- [What is being asked]:
Match on the string "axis" in the entries below and return every matching line.

- [Input data]:
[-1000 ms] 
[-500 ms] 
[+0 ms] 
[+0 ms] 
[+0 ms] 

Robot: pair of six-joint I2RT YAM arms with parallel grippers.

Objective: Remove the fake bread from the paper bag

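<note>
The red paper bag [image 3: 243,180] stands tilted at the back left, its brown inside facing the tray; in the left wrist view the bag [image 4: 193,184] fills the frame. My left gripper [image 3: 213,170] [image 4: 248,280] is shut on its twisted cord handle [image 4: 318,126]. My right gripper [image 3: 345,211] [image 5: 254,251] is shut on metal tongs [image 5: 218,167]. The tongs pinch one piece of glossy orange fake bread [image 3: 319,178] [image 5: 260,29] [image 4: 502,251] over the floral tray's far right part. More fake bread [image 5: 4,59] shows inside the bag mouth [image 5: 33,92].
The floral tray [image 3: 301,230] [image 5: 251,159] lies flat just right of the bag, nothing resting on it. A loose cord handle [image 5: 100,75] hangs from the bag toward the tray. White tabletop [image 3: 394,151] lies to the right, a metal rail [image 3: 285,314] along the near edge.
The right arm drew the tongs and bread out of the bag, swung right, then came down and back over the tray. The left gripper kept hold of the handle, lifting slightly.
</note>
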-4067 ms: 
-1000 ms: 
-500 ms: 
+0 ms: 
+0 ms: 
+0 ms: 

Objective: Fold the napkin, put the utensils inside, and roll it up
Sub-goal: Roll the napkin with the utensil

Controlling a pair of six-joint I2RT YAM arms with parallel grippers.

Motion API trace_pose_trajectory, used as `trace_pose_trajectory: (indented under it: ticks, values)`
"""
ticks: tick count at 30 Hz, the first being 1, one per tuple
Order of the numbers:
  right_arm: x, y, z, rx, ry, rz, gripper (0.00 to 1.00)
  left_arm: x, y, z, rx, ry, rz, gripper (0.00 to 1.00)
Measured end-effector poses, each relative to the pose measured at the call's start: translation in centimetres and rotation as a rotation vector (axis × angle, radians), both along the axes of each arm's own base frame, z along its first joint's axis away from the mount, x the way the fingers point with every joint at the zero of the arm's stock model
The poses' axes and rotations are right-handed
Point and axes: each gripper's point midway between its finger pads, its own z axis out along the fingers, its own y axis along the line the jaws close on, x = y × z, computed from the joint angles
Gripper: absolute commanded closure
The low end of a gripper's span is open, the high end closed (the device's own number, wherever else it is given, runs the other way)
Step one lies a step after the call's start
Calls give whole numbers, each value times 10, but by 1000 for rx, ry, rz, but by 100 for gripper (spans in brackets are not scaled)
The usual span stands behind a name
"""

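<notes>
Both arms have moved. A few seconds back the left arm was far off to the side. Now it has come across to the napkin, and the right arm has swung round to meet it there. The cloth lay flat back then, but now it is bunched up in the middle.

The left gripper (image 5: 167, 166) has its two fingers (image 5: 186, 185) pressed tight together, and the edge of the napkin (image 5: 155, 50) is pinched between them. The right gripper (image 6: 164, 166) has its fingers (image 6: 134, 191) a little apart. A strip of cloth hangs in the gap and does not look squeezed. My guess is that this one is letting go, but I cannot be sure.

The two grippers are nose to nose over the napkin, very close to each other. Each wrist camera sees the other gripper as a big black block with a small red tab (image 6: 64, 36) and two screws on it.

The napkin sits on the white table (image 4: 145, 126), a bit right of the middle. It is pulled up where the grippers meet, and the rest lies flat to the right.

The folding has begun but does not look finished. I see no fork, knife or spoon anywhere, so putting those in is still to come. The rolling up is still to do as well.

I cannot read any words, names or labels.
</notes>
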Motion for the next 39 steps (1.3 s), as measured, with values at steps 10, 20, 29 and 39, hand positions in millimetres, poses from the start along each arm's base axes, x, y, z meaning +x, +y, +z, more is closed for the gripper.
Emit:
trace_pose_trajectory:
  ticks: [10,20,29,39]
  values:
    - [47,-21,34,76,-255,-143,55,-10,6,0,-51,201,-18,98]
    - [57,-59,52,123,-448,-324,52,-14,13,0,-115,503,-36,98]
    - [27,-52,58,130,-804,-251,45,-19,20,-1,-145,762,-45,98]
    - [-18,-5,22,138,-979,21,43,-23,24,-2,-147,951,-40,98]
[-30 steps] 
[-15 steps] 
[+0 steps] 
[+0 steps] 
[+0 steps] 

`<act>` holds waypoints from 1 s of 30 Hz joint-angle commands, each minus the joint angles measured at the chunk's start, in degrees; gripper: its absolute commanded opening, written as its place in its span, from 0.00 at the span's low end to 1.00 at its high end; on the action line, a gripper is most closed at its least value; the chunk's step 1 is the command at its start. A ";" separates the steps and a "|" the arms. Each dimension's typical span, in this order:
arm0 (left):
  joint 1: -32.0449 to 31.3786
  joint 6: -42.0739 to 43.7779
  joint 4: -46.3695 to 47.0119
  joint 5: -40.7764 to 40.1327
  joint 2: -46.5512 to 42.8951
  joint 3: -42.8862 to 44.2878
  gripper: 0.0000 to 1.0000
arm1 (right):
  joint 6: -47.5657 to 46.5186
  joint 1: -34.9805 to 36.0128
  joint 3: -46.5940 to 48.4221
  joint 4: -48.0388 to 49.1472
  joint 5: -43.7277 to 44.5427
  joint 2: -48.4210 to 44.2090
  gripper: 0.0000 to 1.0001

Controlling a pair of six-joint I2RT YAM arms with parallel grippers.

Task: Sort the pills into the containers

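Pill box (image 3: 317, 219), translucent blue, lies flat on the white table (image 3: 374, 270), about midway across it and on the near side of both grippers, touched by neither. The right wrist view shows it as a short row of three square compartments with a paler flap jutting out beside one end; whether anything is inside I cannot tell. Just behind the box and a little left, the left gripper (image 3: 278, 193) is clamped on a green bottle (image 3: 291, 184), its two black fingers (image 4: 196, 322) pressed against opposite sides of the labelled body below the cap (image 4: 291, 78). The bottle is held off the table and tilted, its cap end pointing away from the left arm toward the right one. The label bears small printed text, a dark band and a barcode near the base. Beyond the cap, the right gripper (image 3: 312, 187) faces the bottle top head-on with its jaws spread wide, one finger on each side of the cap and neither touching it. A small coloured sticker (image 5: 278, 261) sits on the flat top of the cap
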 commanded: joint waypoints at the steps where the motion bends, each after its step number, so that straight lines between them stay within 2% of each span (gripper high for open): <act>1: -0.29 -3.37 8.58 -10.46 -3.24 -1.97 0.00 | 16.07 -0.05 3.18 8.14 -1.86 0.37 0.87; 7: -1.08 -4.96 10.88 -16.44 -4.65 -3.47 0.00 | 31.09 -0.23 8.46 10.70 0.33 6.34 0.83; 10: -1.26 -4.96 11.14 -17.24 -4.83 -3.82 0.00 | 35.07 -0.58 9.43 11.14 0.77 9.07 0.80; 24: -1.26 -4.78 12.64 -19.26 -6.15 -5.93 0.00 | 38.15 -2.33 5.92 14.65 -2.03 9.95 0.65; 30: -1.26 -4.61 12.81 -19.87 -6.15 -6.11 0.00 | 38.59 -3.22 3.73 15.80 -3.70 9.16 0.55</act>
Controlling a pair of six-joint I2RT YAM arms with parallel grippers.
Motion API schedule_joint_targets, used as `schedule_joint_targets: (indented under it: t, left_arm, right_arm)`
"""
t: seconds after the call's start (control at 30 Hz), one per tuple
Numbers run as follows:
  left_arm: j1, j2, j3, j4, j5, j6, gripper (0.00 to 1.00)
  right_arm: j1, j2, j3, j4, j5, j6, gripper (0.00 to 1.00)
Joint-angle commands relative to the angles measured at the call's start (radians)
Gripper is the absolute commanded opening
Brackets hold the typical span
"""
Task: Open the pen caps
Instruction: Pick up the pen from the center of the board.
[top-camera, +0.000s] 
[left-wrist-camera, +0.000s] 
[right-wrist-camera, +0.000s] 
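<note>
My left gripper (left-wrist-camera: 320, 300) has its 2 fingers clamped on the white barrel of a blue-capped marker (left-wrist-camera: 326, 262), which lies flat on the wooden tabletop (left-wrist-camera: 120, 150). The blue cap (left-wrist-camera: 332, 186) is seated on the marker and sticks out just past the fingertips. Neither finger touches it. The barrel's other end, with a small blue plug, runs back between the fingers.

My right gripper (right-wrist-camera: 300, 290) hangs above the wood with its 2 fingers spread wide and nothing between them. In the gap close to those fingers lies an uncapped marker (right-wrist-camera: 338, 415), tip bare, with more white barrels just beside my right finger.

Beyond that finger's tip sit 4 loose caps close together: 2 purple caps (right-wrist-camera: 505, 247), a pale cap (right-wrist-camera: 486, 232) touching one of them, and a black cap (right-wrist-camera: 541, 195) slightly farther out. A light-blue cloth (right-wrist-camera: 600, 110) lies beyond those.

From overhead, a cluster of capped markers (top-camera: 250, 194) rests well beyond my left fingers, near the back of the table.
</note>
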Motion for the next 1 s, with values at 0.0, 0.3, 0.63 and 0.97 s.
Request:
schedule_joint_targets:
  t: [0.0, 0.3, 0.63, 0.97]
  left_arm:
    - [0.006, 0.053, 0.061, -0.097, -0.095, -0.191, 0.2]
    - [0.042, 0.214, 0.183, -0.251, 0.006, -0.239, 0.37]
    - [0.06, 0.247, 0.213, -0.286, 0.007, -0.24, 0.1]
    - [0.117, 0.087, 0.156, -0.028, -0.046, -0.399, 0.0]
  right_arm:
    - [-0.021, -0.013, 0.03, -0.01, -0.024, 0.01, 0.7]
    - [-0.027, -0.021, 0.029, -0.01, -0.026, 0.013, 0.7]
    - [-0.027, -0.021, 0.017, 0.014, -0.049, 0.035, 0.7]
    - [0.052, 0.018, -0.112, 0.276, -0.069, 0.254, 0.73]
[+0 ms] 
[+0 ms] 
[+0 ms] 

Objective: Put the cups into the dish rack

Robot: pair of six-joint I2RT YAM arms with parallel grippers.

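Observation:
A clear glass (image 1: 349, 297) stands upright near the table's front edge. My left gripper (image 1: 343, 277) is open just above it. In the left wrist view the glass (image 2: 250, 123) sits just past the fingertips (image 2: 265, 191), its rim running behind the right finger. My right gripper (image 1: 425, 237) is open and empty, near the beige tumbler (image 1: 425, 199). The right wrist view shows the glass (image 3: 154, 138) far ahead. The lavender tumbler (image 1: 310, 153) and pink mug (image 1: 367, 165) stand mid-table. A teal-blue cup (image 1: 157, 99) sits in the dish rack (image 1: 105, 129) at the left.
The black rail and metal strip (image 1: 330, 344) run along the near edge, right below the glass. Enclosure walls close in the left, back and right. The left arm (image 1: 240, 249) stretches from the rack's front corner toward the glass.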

- [Exercise solution]:
Measured end-effector poses, each relative to the pose measured at the call's start: translation in centimetres and rotation as a rotation vector (axis × angle, radians), both along the axes of each arm's own base frame, z along its first joint's axis away from the mount, x the way the fingers point with every joint at the zero of the arm's stock model
Point and axes: each gripper's point midway between its finger pads, its own z axis out along the fingers, its own y axis along the line the jaws close on, x = y × z, computed from the joint angles

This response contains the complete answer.